- Born: 1931 Manhattan
- Died: November 11, 2006 (aged 74–75) Lewisboro, NY
- Occupation: hematologist
- Spouse: Russell F. Smith Jr.
- Children: 2

= Jeanne Smith =

Expert on sickle cell anemia

Jeanne A. Smith (1931 - November 11, 2006) was an American haematologist and an expert on sickle cell anemia. She was also a former administrator at Harlem Hospital Center and helped put in place federal guidelines for testing newborns for sickle cell anemia.

==Biography==

Smith was born in Manhattan. She graduated from Sarah Lawrence College and earned her medical degree from New York University in 1957. Later, she also received a master's degree in public health from Columbia University.

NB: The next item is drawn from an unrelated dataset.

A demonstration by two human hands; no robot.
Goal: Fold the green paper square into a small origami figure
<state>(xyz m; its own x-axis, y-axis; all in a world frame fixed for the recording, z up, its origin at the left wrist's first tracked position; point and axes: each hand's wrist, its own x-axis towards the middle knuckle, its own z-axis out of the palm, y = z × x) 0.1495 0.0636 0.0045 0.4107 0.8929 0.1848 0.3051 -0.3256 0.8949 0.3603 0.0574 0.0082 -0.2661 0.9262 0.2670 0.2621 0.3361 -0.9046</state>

Smith joined Harlem Hospital in 1968 and served as the president of its medical board between 1984 and 1987. She also served as director of its sickle cell center and taught at Columbia. Smith led several National Institute of Health-funded studies throughout the 1970s, 80s, and 90s on sickle cell anemia and related diseases. In the 1970s, she ran a NIH study that followed the growth and development of primarily black patients with sickle cell anemia from infancy through adulthood. The study became an important metric for gauging the severity of the disease over time. In 1993, Smith was co-chairman of a panel that called for more intensive screening for infants of Middle Eastern, Mediterranean, and South American descent. This panel also recommended vaccinations and antibiotic treatments for infants with the disease, and these guidelines were accepted by the American Academy of Pediatrics, and were widely adopted. Smith also served as the president of Englewood, NJ's Board of Education in the 1970s and president of its Board of Health in the 1980s.

== Publications ==
Sickle Cell Disease: Screening, Diagnosis, Management, and Counseling in Newborn and Infants (1997) (ISBN 978-0788147036)

== Personal life ==
Smith was married to Russell F Smith; they had two sons.

Smith died on November 11, 2006 after complications from a stroke.